While this Venn Diagram/Table approach made sense to me, I was concerned that it was a moderately sophisticated and not quite intuitive problem-solving technique for younger middle school students.

WHAT WOULD A MIDDLE SCHOOLER THINK?

A middle school teaching colleague, Becky, offered a different solution I could see students creating.

Completely independently, she solved the problem in exactly the same order I did using ratio tables to manage the scaling at each step instead of my “unit ratios”.  I liked her visual representation of the 4:1 Adults:Children ratio to find the number of adults, which gave the requested number of men.  I suspect many more students would implicitly or explicitly use some chunking strategies like the visual representation to work the ratios.

WHY HAVE JUST ONE SOLUTION?

Math problems involving ratios can usually be opened up to allow multiple, or even an infinite number of solutions.  This leads to some interesting problem extensions if you eliminate the “24 girls” restriction.  Here are a few examples and sample solutions.

What is the least number of partygoers?

For this problem, notice from the table above that all of the values have a common factor of 6.  Dividing the total partygoers by this reveals that 240/6=40 is the least number.  Any multiple of this number is also a legitimate solution.

Interestingly, the 11:4 Women:Girls ratio becomes explicitly obvious when you scale the table down to its least common value.

My former student and now colleague, Teddy, arrived at this value another way.  Paraphrasing, he noted that the 5:3 Male:Female ratio meant any valid total had to be a multiple of 5+3=8.  Likewise, the 4:1 Adult:Child ratio requires totals to be multiples of 4+1=5.  And the LCM of 8 & 5 is 40, the same value found in the preceding paragraph.

What do all total partygoer numbers have in common?

As explained above, any multiple of 40 is a legitimate number of partygoers.

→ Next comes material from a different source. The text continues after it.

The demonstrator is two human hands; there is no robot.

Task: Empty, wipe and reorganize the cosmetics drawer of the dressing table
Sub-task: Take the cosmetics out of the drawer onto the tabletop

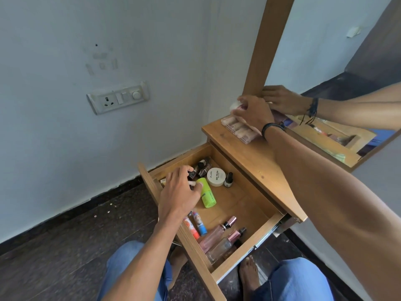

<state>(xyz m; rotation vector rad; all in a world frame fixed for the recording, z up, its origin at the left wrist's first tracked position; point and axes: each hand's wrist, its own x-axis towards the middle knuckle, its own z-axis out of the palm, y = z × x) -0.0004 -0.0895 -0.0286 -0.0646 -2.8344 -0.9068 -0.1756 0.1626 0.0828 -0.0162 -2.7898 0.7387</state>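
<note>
Head view puts us in the emptying step: the drawer (240,200) of the dressing table stands pulled out below the tabletop (249,157), with cosmetics lying loose in it. Our left hand (180,192) reaches in with fingers curled beside the green tube (207,194) and the small dark bottles (200,168); we cannot tell whether it pinches anything. Our right hand (253,115) grips a pale container (235,105) over the clear case (238,130), close against the mirror frame (267,46). Next, we judge, comes setting that down and lifting out another item. The tabletop is narrow, so things belong near the frame, away from its front edge. The drawer's middle floor is bare; the perfume bottles (221,237) crowd the near corner.
</note>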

If the venue could support no more than 500 attendees, what is the maximum number of women attending?

12*40=480 is the greatest multiple of 40 below 500.  Because 480 is double the initial problem’s total, 66*2=132 is the maximum number of women.

Note that this can be rephrased to accommodate any other gender/age/total target.

Under the given conditions, will the number of boys and girls at the party ever be identical?

As with all ratio problems, larger values are always multiples of the least common solution.  That means the number of boys and girls will always be identical or always be different.  From above, you can deduce that the numbers of boys and girls at the party under the given conditions will both be multiples of 4.

What variations can you and/or your students create?

RESOLVING THE INITIAL ALGEBRA

Now to the solution variation I was initially inclined to produce.  After initially determining 66 women from the given 24 girls, let B be the unknown number of boys.  That gives B+24 children.  It was given that adults are 4 times as numerous as children making the number of adults 4(B+24)=4B+96.  Subtracting the known 66 women leaves 4B+30 men.  Compiling all of this gives

The 5:3 Male:Female ratio means $\displaystyle \frac{5}{3} = \frac{5B+30}{90} \longrightarrow B=24$, the same result as earlier.

ALGEBRA OVERKILL

Winding through all of that algebra ultimately isn’t that computationally difficult, but it certainly is more than typical 6th graders could handle.

But the problem could be generalized even further, as Teddy shared with me.  If the entire table were written in variables with W=number of women, M=men, G=girls, and B=boys, the given ratios in the problem would lead to a reasonably straightforward 4×4 system of equations.  If you understand enough to write all of those equations, I’m certain you could solve them, so I’d feel confident allowing a CAS to do that for me.  My TI-Nspire gives this.

And that certainly isn’t work you’d expect from any 6th grader.

CONCLUSION

Given that the 11:4 Women:Girls ratio was the only “internal” ratio, it was apparent in retrospect that all solutions except the 4×4 system approach had to find the female values first.  There are still several ways to resolve the problem, but I found it interesting that while there was no “direct route”, every reasonable solution started with the same steps.

Thanks to colleagues Teddy S & Becky M for sharing their solution proposals.